Ipamorelin vs GHRP-2
Ipamorelin and GHRP-2 (Growth Hormone-Releasing Peptide-2) are both synthetic GH secretagogues acting as GHSR-1a agonists, making them direct mechanistic comparators in the ghrelin receptor agonist class. Their key differences lie in receptor selectivity and off-target hormonal effects, with Ipamorelin demonstrating superior selectivity for GH release over cortisol and prolactin stimulation compared to GHRP-2.
| Attribute | Ipamorelin | GHRP-2 |
|---|---|---|
| Mechanism | Selective GHSR-1a agonist | GHSR-1a agonist with broader receptor activity |
| GH Stimulation Potency | High potency at GHSR-1a; dose-dependent GH release | High potency at GHSR-1a; generally greater GH peak than Ipamorelin at equivalent doses |
| Cortisol/ACTH Elevation | Minimal at GH-effective doses | Significant cortisol and ACTH elevation at effective doses |
| Prolactin Elevation | Minimal | Moderate elevation at effective doses |
| Molecular Size | ~711 Da (5 amino acids) | ~817 Da (6 amino acids) |
| Research Application | Selective GH research; minimal hormonal confounders | GH research where GH potency priority outweighs selectivity concerns |
Selectivity is the Key Differentiator
The principal scientific distinction between Ipamorelin and GHRP-2 is hormonal selectivity. GHRP-2 is a potent GH secretagogue but also stimulates ACTH and cortisol release at doses that produce effective GH elevation, an off-target effect that complicates research designs examining GH-specific anabolic or tissue repair effects. Ipamorelin was specifically developed to provide equivalent or near-equivalent GH stimulation without the corticotropic and lactotropic off-target effects of earlier GHRPs. For most research applications where GH-specific effects are the scientific focus, Ipamorelin's selectivity profile makes it the preferred research tool.
GH Potency Comparison
GHRP-2 is generally considered to be a more potent GH secretagogue than Ipamorelin on a molar basis in head-to-head rodent comparisons, producing higher GH peak concentrations at equivalent doses. However, the clinical relevance of this potency advantage is complicated by GHRP-2's cortisol and prolactin stimulatory effects, which can independently affect body composition, immune function, and tissue repair endpoints being measured in research. The net scientific value of greater GH potency must be weighed against the confounding effects of off-target hormonal activation when selecting between these compounds for a specific research protocol.

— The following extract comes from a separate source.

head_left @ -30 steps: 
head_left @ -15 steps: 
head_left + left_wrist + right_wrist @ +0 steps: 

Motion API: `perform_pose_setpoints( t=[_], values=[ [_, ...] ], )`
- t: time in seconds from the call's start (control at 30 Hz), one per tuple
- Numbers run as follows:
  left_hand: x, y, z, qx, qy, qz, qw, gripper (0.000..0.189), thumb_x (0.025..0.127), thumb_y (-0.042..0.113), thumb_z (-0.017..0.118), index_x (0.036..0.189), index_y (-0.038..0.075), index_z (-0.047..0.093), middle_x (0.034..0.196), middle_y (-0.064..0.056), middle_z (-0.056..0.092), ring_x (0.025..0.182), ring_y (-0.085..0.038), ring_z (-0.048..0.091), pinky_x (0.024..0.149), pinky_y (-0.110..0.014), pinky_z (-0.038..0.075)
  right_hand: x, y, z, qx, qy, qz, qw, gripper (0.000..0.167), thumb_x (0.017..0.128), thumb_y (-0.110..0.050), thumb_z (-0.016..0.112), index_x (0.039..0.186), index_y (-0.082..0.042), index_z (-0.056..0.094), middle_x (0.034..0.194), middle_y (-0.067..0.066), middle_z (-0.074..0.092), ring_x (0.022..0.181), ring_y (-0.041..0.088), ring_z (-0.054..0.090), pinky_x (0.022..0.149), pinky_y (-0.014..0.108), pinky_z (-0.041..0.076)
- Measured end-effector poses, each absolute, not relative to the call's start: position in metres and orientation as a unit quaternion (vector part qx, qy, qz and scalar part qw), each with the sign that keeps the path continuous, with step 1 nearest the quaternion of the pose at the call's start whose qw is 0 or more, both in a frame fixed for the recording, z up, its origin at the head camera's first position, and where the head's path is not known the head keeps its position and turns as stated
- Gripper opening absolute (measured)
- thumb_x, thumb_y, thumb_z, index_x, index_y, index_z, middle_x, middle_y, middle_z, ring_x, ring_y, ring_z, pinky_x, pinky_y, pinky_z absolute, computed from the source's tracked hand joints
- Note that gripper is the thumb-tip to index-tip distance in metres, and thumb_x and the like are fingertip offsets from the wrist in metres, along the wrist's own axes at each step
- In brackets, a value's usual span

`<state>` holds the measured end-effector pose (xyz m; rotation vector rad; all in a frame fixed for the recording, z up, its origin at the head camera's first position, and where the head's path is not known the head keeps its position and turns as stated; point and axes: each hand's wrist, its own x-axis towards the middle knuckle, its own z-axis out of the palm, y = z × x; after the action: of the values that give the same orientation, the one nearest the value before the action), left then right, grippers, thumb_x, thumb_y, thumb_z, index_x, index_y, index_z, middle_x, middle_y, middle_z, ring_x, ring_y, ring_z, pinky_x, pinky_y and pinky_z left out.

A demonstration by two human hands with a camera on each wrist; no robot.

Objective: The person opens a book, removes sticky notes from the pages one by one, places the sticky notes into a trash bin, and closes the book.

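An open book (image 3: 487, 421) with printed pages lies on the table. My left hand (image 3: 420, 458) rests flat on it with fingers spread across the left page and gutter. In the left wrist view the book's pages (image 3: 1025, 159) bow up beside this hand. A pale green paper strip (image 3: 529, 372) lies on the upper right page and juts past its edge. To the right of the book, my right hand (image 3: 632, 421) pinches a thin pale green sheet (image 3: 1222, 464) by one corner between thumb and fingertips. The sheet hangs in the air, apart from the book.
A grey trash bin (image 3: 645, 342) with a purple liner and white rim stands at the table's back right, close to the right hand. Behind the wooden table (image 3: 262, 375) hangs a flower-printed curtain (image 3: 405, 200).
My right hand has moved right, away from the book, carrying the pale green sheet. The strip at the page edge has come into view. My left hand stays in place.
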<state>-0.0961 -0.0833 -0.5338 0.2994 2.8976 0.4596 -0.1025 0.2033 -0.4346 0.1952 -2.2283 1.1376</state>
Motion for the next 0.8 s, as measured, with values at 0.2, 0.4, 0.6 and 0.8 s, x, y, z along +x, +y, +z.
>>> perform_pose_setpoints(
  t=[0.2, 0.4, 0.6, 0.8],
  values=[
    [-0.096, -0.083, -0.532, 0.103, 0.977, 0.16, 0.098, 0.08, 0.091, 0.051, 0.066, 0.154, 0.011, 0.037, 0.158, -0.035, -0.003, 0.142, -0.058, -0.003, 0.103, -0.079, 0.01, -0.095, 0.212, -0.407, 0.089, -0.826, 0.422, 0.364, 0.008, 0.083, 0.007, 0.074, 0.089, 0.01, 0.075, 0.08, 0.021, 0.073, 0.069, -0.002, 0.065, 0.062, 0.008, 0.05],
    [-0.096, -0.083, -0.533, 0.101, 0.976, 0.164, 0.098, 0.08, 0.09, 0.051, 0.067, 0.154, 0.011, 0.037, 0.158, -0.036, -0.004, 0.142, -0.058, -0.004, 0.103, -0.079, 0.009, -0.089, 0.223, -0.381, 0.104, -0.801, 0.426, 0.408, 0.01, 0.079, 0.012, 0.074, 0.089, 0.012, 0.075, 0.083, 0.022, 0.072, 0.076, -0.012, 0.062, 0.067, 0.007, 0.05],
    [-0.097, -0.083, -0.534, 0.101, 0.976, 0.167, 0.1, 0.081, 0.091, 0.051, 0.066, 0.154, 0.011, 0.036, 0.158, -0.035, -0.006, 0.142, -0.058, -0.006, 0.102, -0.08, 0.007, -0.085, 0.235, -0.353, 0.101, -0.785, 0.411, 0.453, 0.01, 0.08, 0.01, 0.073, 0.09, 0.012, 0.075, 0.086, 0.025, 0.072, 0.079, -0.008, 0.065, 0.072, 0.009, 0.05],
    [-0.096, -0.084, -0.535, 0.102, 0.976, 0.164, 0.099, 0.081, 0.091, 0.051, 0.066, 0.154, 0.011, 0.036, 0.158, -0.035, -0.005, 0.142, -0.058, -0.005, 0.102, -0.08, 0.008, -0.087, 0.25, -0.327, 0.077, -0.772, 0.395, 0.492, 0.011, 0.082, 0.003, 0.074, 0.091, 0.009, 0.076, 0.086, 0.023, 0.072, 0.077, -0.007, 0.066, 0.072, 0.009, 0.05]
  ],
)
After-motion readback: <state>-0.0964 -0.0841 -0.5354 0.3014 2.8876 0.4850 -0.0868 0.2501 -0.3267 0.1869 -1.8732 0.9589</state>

Cortisol Effects on Research Validity
Cortisol elevation introduces important confounders in body composition, muscle metabolism, and tissue repair research because corticosteroids have direct catabolic effects on muscle, inhibit bone formation, impair wound healing, and modulate immune function. In animal studies examining whether a GH secretagogue improves muscle mass or accelerates tissue repair, any GHRP-2-induced cortisol elevation would directly counteract GH-anabolic effects, potentially underestimating the net anabolic benefit. Ipamorelin's minimal cortisol stimulation allows researchers to isolate the GH-specific contribution to these endpoints without this complication.
When GHRP-2 May Be Preferred
Despite Ipamorelin's superior selectivity, there are research contexts where GHRP-2 may be the preferred compound. Studies specifically investigating the coordinated hypothalamic-pituitary stress response to GHRP stimulation, or research examining appetite and energy balance effects of ghrelin receptor activation (where GHRP-2's broader receptor activity is relevant), may benefit from GHRP-2's less selective profile. Additionally, historical studies in the GH secretagogue literature used GHRP-2 extensively, and researchers seeking to directly replicate or build on that literature may need to use GHRP-2 for methodological consistency.
Verdict
For most GH secretagogue research where GH-specific effects are the primary endpoint, Ipamorelin's superior selectivity makes it the preferred compound over GHRP-2. The minimal cortisol and prolactin stimulation by Ipamorelin eliminates significant confounders that would complicate interpretation of GH-mediated outcomes. GHRP-2 remains relevant in historical replication studies and research specifically examining broader ghrelin receptor biology beyond GH secretion selectivity.